Tech Briefs: What was the biggest technical challenge you faced while developing GlowTrack?

Butler: Yeah, there were a lot; there were definitely a lot. [laughs] It was kind of one after the next, but one of the big challenges was that the fluorescence is not just exhibited by the dye, but, in a typical lab environment that an animal moves around in, you might have a few different objects that exhibit fluorescence. So, to start with, when we were trying to implement this idea, the first stumbling block was that, we had lots of objects lighting up when we illuminated the animal with UV illumination.

So, what we eventually figured out was that although the different objects fluoresced, they fluoresced with different decay times. So, if we cut the UV light off and let the objects exhibit their natural decay, we were able to find dyes that decayed just a few milliseconds more slowly than the ambient fluorescence in the environment. What that meant was we could use this trick — which we called tri-phasic illumination — to get only the dye we introduced into the scene to fluoresce and be captured on the video.

Tech Briefs: You mentioned pairing GlowTrack’s capabilities with other tracking tools that reconstruct movements in three dimensions and with analysis approaches that can probe these vast movement data sets or patterns. How is that coming along? Do you have any updates you could share?

Azim: The paper came out last week, so we're excited to see how it gets adopted. We've definitely already been talking to colleagues who are in our universe who want to use these kinds of approaches to train models for tracking their own behavioral setups. These could be for different types of animals, but still within the animal behavior sphere.

But we can envision ways where this is useful for anybody who wants to train neural networks to identify visual features in a scene without having humans manually label everything. We were thinking about some of the applications where this might be relevant, you can think about robotics, you can think about things like virtual surgery environments where surgeons are training on artificial virtual models. You can imagine this could be useful for an industry where it makes a lot of sense to be able to have models trained on huge amounts of training data — whether they're animals or stop signs.

So, we see a lot of potential applications and the idea of having the fluorescent stroke alternate between visible and invisible can be applied to a lot of different optics. One thing that was very useful but may not be apparent in the paper is that these neural networks get trained on particular scales.

For example, with our applications in some videos, a mouse takes up half of the entire frame of the video, but in other videos a mouse might be much smaller, like a quarter of the size. The neural networks don't love that big change in scale. Dan developed a really clever, automated way — again, without the human having to intervene — to re-scale the images that you're testing, that you're labeling automatically. There are a lot of different optimization steps throughout the pipeline that we think could be used for anybody who cares about neural networks, such as automatically detecting landmarks in an image of interest.
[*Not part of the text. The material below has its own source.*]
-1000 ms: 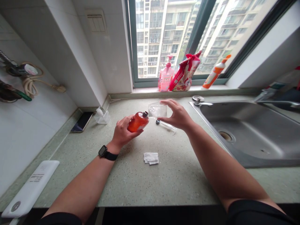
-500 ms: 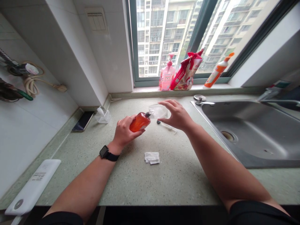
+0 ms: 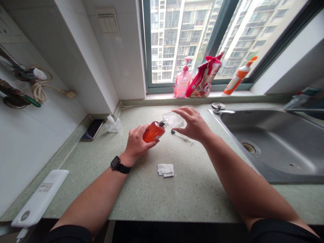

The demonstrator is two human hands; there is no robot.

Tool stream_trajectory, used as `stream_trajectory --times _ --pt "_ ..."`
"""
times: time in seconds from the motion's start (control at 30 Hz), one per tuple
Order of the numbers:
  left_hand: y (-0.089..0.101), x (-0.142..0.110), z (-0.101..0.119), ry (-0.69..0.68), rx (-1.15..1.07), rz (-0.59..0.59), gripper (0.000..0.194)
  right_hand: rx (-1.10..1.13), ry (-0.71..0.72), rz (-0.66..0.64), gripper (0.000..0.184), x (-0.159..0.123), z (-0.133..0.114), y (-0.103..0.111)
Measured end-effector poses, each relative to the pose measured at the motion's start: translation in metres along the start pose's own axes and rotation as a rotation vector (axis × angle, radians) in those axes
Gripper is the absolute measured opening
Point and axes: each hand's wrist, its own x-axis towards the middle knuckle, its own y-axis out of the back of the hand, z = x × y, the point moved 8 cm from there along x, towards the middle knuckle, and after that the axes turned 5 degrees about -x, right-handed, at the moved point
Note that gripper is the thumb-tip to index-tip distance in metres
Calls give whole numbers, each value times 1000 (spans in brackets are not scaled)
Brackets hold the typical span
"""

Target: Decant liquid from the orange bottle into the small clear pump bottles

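- Where a speckled green tabletop (image 3: 152, 199) runs up to the window (image 3: 177, 44) at 12 o'clock, a steel sink (image 3: 268, 148) lies at 3 o'clock.
- A pink pump bottle (image 3: 182, 82), a red-and-white bag (image 3: 204, 79) and an orange tube (image 3: 238, 78) stand on the window sill (image 3: 197, 97).
- A white power bank (image 3: 40, 199) lies at 8 o'clock; a phone (image 3: 92, 130) and a clear plastic cup (image 3: 113, 124) sit at 10 o'clock.
- The left hand (image 3: 139, 143) wraps firmly around an orange bottle (image 3: 153, 132), its dark neck tipped toward 2 o'clock, just touching a clear plastic container (image 3: 173, 119).
- The right hand (image 3: 193, 125) curves over that container, fingers spread; how firmly it holds is impossible to tell.
- A slim glass tube (image 3: 181, 137) lies just below the right hand; a folded white tissue (image 3: 165, 170) lies at 6 o'clock.
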Motion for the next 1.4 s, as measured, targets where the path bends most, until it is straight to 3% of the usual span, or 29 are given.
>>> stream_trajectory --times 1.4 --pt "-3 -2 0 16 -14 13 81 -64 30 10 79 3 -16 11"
Tech Briefs: Do you have any advice for engineers or researchers aiming to bring their ideas to fruition?

Azim: Stick with it. This project started with a very different approach. Something called adversarial networks. What we described in this paper arose from what we learned from that. But it would've been very easy to give up when that approach wasn't generalizing to the extent that we needed. So, being tenacious but also having a good team; Dan really led this entire effort. But there were enough people around in the lab and in neighboring labs to give him the video data he needed and the animals that were already trained to do behaviors that he needed so that he could build his expertise into infrastructure that already existed. So, have a good team and stick with it.

Butler: Building on the idea of sticking with it: I think when you're working on a technical problem and things aren't working and it's difficult, I think that's an indication that you're working on something important that other people haven't been able to solve yet. I think it's even more valuable to continue when the problem is difficult to solve.